Q. My husband wants me to save every tax receipt, bank statement, credit card receipt - you get the picture. We have boxes from the 1960's! Isn't there a reasonable length of time to save such documents? Please advise.
Reply: Indeed, this can be tricky. Amy Kincaid, a CPA in Cleveland, advises that you should keep your tax returns and any receipts, cancelled checks, statement and other documents that are utilized to prepare your tax returns for a minimum of six years.
However, she warns that occasionally a situation comes up that requires you to prove payment for an alleged liability that is older than 6 years, so for that reason, keeping your supporting documentation longer, makes sense.
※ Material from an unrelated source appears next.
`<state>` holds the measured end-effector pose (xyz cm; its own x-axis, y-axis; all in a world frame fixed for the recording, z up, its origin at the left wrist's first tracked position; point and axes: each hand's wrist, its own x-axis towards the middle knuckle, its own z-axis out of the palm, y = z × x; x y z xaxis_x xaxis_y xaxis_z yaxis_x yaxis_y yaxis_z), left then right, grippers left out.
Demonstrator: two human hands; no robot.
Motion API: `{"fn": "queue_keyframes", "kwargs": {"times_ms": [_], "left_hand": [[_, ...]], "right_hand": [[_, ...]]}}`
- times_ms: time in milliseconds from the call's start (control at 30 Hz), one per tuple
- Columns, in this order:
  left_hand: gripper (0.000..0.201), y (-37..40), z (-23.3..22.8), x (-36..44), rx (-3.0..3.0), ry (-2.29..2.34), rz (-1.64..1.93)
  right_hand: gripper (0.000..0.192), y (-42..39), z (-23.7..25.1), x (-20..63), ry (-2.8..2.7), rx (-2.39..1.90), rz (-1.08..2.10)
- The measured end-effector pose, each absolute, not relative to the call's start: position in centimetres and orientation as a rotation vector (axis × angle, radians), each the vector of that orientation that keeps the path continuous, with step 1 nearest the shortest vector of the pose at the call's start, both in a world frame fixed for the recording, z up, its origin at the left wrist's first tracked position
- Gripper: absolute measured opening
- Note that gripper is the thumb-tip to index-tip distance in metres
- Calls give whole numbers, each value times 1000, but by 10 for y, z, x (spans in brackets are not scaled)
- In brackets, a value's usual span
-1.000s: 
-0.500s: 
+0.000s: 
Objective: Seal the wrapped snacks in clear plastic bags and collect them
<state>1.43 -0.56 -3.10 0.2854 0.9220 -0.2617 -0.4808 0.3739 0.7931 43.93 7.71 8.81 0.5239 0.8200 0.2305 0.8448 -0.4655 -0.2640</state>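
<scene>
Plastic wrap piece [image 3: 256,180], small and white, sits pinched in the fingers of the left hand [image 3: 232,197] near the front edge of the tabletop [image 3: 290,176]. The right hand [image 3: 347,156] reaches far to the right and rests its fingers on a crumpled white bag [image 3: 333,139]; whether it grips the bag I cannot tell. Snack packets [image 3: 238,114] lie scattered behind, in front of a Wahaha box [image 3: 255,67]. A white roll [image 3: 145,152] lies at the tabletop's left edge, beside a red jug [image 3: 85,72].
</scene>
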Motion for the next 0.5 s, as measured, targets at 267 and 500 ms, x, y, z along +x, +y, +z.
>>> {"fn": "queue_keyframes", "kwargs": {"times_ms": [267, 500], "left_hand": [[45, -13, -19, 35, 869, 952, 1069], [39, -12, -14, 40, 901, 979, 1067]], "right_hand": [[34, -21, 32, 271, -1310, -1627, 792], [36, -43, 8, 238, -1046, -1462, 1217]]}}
Precisely how long is a personal matter, and is best discussed with a CPA so you can address your specific situation. However, Amy offers these other reasonable rules of thumb to follow:
It is acceptable to dispose of any receipts and cancelled checks that are not utilized to prepare your tax returns such as old ATM receipts, personal credit card bills and utility bills that are not for a rental property.
Since tax returns themselves don't take up much room, keep as long as possible.
Although the current law rarely subjects gain on a personal residence to capital gains tax, tax law may change in the future. Keep the closing statements from the purchase and sale of a home as well as receipts for purchases of big ticket items for a home such as furnace, carpet, roof, plumbing fixtures, etc.